The biggest barrier to using Clojure in an "enterprise" environment is
that enterprise projects are typically built and maintained by 100s of
replaceable code-monkeys and consultants, all of which understand Java
and almost none of which understand Lisp of any kind, let alone
Clojure.

To be honest, even if I could get away with it, I wouldn't want to
inflict hell on the next person who has to fix something in my Clojure
code. Even if they're a good developer, they are very unlikely to care
about Clojure or functional programming. I heard of one guy in our
company who wrote some web services in Scala on the grounds that they
were one-off services that wouldn't need to be modified - until they
were, and everyone was roundly cursing him for it. They were small
enough that it turned out to be easier to redo them in Java rather
than to learn Scala and understand his code.

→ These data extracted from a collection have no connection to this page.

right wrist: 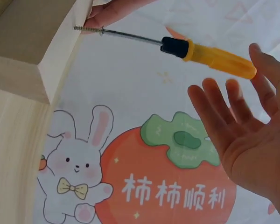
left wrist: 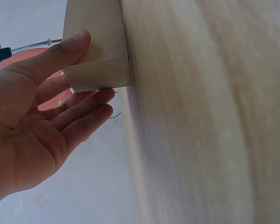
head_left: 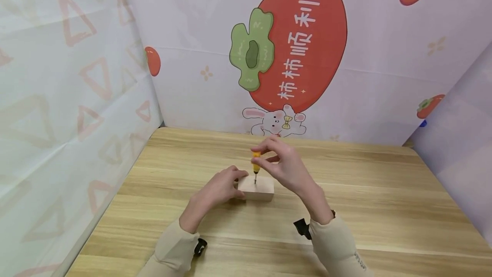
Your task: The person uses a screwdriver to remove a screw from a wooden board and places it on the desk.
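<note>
A pale wooden block (head_left: 256,185) lies on the table, its left end gripped by my left hand (head_left: 220,186). In the left wrist view the thumb (left wrist: 67,51) presses the block's near side, and the other fingers reach around its end. My right hand (head_left: 286,163) pinches the end of a yellow screwdriver (right wrist: 219,60) between thumb and index finger, the other fingers held away from the handle. The screwdriver points down, nearly upright over the block. Its tip meets the head of a screw (right wrist: 87,29) standing in the block's top face, with much of the thread showing.
The wood-grain table (head_left: 365,200) spreads around the block. Behind it hangs a white cloth (head_left: 192,97) printed with persimmons and a rabbit, and another printed cloth (head_left: 57,119) closes off the left side. Black straps (head_left: 303,228) are worn at the sleeve cuffs.
</note>
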Tool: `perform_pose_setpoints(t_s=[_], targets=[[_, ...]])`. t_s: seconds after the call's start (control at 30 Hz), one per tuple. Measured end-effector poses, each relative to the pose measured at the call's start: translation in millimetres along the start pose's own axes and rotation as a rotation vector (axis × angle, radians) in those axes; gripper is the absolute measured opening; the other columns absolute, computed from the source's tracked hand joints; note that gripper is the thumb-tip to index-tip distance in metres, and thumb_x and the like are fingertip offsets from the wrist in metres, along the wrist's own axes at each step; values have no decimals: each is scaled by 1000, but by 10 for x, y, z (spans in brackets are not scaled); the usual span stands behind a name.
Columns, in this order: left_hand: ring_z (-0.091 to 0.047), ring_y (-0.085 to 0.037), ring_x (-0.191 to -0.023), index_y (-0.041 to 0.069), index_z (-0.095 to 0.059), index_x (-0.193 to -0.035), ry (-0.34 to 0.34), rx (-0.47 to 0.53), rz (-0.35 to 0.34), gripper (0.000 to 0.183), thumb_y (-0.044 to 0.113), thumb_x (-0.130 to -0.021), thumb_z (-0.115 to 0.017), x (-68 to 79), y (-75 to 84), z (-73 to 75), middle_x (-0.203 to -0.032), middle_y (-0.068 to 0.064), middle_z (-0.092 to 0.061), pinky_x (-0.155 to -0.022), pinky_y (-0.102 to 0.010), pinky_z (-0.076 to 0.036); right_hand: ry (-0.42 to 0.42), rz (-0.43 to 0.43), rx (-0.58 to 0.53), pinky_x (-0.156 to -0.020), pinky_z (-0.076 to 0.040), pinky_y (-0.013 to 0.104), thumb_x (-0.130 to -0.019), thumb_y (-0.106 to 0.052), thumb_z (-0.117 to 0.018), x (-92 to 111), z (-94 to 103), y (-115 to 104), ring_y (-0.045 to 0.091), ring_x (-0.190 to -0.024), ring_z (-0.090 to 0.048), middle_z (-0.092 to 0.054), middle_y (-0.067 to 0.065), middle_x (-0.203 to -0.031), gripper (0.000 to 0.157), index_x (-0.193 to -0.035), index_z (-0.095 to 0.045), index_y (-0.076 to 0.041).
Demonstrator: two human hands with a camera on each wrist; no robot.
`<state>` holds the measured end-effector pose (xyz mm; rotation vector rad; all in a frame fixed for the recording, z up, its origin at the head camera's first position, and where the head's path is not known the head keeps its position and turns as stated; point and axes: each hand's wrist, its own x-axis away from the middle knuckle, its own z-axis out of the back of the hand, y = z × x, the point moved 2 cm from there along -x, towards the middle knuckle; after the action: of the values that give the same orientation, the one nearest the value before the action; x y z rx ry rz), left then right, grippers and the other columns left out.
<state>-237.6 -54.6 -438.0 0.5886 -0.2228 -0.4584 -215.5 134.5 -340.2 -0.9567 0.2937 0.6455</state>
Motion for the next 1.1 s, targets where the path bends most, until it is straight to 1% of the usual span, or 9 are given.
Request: perform_pose_setpoints(t_s=[0.1, 0.2, 0.47, 0.67, 0.77, 0.87, 0.93, 1.0, 1.1], targets=[[-56, -18, -92, 13, -62, -135, 0, 0, 1, 61, 22, -79, -85, 0, 4, -1, -116, -6, -61, -84, -36, -49, 60, -18, 96, -66, -57, 22, -82, -14, -82, 4, -38, -39, 13, -87, -65, -61, 1, -99, 24, -103, -71, -11], [-57, -18, -93, 13, -62, -135, -3, 3, 12, 61, 22, -79, -85, -4, 5, -2, -117, -7, -60, -84, -36, -49, 107, -34, 171, -63, -56, 19, -82, -11, -81, 1, -75, -61, 12, -81, -65, -60, 3, -96, 26, -104, -68, -8], [-55, -18, -89, 12, -62, -134, 5, -1, 9, 61, 21, -78, -85, -4, 36, 15, -115, -7, -61, -82, -35, -48, 156, -20, 233, -62, -56, 18, -84, -5, -77, 6, -97, -134, 12, -77, -67, -63, 5, -91, 21, -101, -66, -5], [-55, -18, -90, 12, -62, -135, 4, 16, 27, 62, 21, -78, -85, 10, 46, 21, -116, -7, -60, -82, -34, -48, 133, 9, 181, -65, -56, 18, -84, 0, -74, 3, -100, -164, 15, -80, -69, -69, 7, -96, 19, -102, -69, -4], [-55, -18, -91, 12, -63, -135, 4, 22, 22, 61, 20, -78, -85, 7, 40, 11, -115, -7, -60, -82, -34, -48, 80, 18, 120, -67, -57, 20, -86, 3, -71, 3, -87, -150, 16, -85, -71, -70, 8, -102, 19, -105, -69, -3], [-55, -18, -90, 11, -62, -135, 0, 25, 20, 61, 20, -78, -85, 2, 31, 1, -115, -7, -60, -81, -35, -47, 17, 6, 56, -72, -59, 24, -87, 4, -70, 15, -60, -121, 18, -91, -72, -70, 8, -107, 23, -109, -70, -5], [-56, -18, -91, 12, -62, -135, -2, 21, 24, 61, 20, -79, -85, 0, 22, -5, -115, -6, -61, -82, -34, -48, -4, -10, 20, -74, -59, 27, -87, 4, -71, 28, -43, -102, 20, -95, -72, -69, 7, -110, 26, -111, -69, -6], [-56, -18, -91, 12, -62, -135, -4, 10, 23, 61, 22, -79, -84, 0, 16, -10, -116, -7, -61, -82, -35, -48, 5, -27, 5, -74, -59, 27, -87, 1, -73, 43, -38, -85, 20, -97, -71, -68, 8, -111, 27, -113, -69, -7], [-58, -18, -94, 12, -62, -135, -2, 5, 18, 61, 22, -80, -84, 5, 20, -4, -117, -8, -61, -84, -37, -49, 72, -26, 52, -71, -59, 24, -85, -6, -77, 56, -60, -68, 17, -92, -67, -64, 7, -105, 25, -109, -69, -7]])
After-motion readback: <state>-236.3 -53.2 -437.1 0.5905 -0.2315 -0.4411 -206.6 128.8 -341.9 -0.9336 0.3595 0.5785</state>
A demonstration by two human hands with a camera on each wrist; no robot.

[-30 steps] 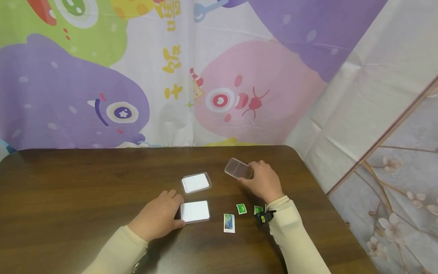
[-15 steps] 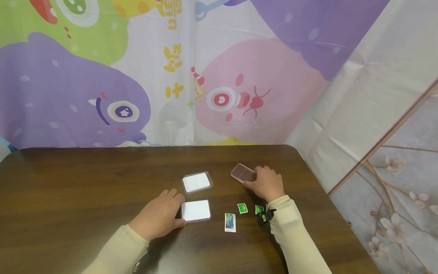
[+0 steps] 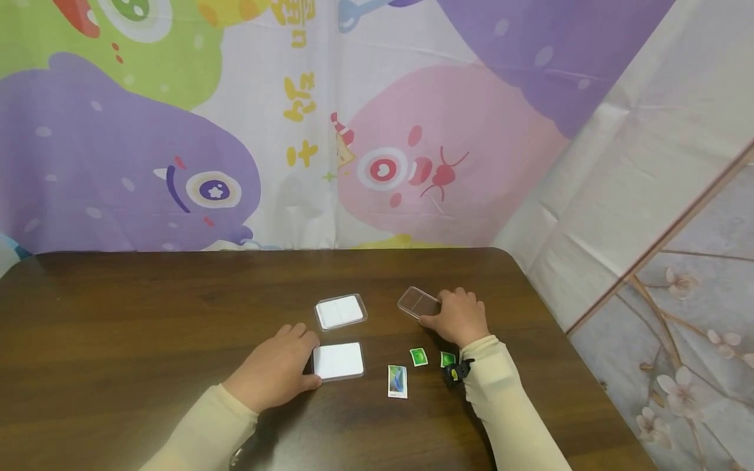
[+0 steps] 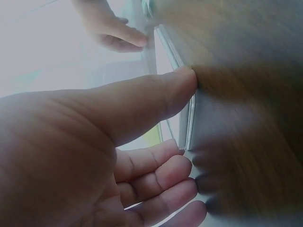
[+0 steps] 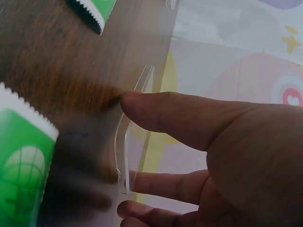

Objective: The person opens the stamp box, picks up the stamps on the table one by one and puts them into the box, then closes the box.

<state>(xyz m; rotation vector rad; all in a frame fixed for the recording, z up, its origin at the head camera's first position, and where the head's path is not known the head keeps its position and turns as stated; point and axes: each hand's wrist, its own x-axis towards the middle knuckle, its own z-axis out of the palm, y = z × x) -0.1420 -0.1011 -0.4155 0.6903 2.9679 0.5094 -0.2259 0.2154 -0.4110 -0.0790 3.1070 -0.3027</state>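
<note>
My left hand grips the left end of a flat clear case with a white insert, lying on the table. In the left wrist view the thumb touches the near edge and the fingers lie by its end. My right hand holds the right end of a clear plastic lid between thumb and fingers. The right wrist view shows the transparent lid tilted in the grip, close to the table; whether it touches the wood I cannot tell.
A second clear case with a white insert lies behind the first. Between the hands are a picture stamp, a small green stamp and another green stamp beside the right wrist. A printed cloth hangs behind the wooden table.
My right hand has moved the lid a little to the right and lower, toward the table and me. The left hand keeps its hold on the near case.
</note>
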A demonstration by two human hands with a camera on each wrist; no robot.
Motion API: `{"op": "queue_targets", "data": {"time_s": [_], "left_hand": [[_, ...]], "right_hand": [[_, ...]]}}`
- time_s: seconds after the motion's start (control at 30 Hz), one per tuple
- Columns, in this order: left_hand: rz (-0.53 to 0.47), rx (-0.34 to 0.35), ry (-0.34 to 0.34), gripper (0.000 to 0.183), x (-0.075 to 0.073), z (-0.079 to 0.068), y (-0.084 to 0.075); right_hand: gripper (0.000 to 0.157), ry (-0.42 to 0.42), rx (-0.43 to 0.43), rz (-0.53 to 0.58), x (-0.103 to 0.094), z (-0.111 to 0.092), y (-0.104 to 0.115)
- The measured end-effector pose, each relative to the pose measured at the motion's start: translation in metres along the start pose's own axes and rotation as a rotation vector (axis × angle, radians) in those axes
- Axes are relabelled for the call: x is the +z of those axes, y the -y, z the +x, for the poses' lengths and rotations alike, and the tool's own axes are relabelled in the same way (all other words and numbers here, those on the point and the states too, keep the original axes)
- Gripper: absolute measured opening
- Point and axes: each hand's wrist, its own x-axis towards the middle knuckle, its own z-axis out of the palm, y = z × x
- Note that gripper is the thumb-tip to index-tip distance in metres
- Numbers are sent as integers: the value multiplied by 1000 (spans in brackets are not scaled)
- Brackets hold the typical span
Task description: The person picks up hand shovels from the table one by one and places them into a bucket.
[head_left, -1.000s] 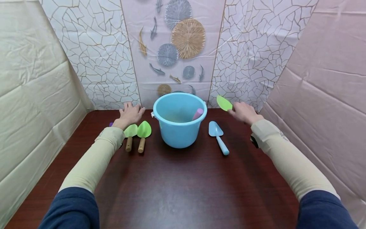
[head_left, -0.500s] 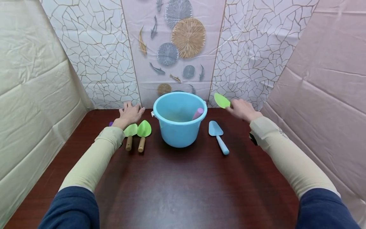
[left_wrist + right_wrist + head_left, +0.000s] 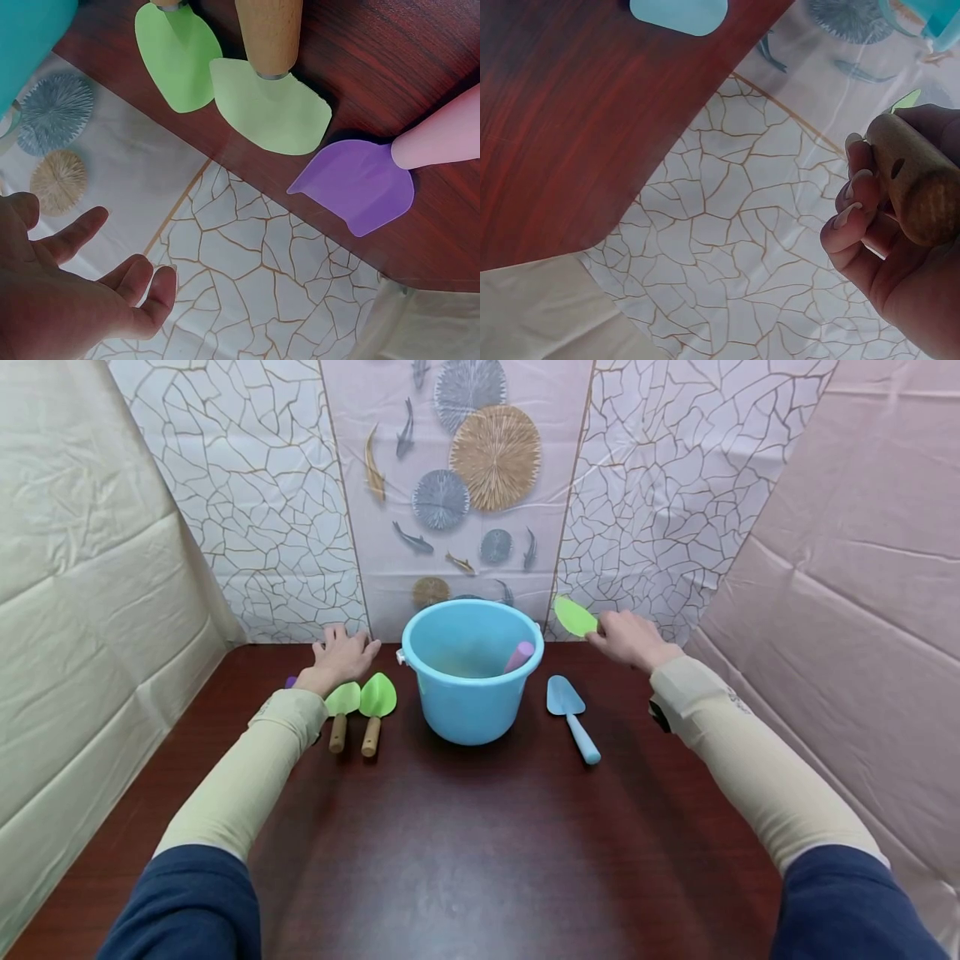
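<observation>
My right hand [image 3: 628, 637] grips a small garden trowel by its wooden handle [image 3: 915, 176], raised above the table's back right. Its green blade [image 3: 575, 616] points left toward the blue bucket [image 3: 471, 710]. Inside the bucket a pink handle [image 3: 521, 656] leans against the right wall. My left hand [image 3: 341, 658] hovers at the back left, fingers spread and loosely bent, holding nothing. Below it lie a bright green trowel [image 3: 378, 695], a pale green trowel [image 3: 271, 109] with a wooden handle, and a purple scoop [image 3: 360, 184] with a pink handle.
A light blue trowel [image 3: 568, 702] lies right of the bucket, handle toward me. The dark red wooden table [image 3: 465, 843] ends at a patterned cloth wall [image 3: 270, 510]. Pale cloth sides [image 3: 840, 610] close in the left and right.
My right hand, with the green trowel in its grip, has shifted slightly left and up in the head view, nearer the bucket. The left hand has stayed in place.
</observation>
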Motion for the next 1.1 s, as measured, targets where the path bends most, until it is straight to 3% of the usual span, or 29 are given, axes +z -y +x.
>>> {"op": "queue_targets", "data": {"time_s": [0.43,0.7,1.1], "left_hand": [[0,3,4,50,-2,0,1],[7,9,-5,49,-2,1,2],[12,2,6,55,0,2,1]], "right_hand": [[36,-33,-15,-9,-8,5,13],[24,-44,-17,-5,-13,6,20],[26,-35,-33,-4,-20,8,30]]}}
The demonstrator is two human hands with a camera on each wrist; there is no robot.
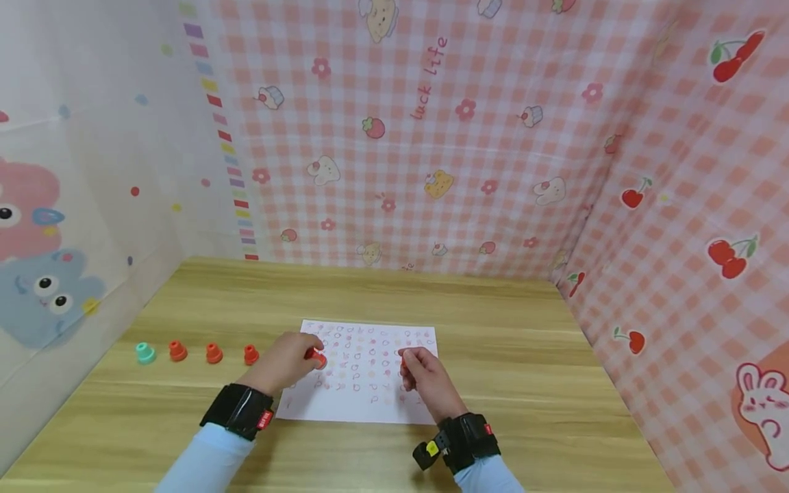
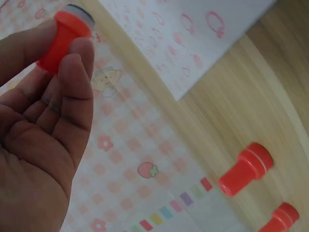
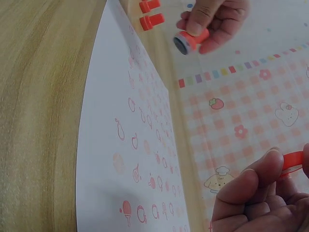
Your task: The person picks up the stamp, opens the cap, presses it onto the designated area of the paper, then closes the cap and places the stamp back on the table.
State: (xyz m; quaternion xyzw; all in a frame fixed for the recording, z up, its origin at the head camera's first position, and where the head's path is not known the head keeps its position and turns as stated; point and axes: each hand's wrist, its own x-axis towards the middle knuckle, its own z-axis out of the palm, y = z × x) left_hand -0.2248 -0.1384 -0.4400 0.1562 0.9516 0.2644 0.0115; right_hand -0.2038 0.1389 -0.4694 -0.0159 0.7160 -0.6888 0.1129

Like it or not, enterprise development = Java or .NET until the
language landscape has some radical changes.


On Mar 6, 9:22 am, Rich Hickey <richhic...@gmail.com> wrote:
> On Mar 6, 8:15 am, Joshua Fox <joshuat...@gmail.com> wrote:
>
> > Is it fair to say that Clojure shines in algorithmic processing, string
> > processing, concurrency management, but that there are better choices in
> > other areas:
> > - "Application" programming , where the key challenge is fitting a standard
> > three-tier application to the business domain.
> > - "Enterprise" programming, where the challenge is gluing together
> > overweight and fragile libraries, and one should always use exactly the set
> > of software which the API creators envisioned?
>
> > Rich himself has suggested something along these lines, but I wonder what
> > others think.
>
> I don't recall suggesting that. I would certainly consider application
> programming a prime domain for Clojure. OTOH, if that's the definition
> of "enterprise" programming, I'm not sure any language is going to
> produce a satisfying result.
>
> Being a Lisp, and having the ability to generate primitive math ops
> that map to machine instructions, Clojure can scale high and low. I
> wouldn't count it out in many domains just yet, as we're just starting
> to see it applied to a wide array of problems. Often its applicability
> will just be a matter of libraries and macro packages.
>
> I think it is unlikely to end up with less applicability than Java.
> Even what seems like a categoric absence, like static typing, may be
> filled with a la carte typing and constraint systems built on logic
> programming extensions like the Datalog work.
>
> Of course, I'm biased, but wide applicability is certainly the intent
> of Clojure. I'm interested in what others think as well.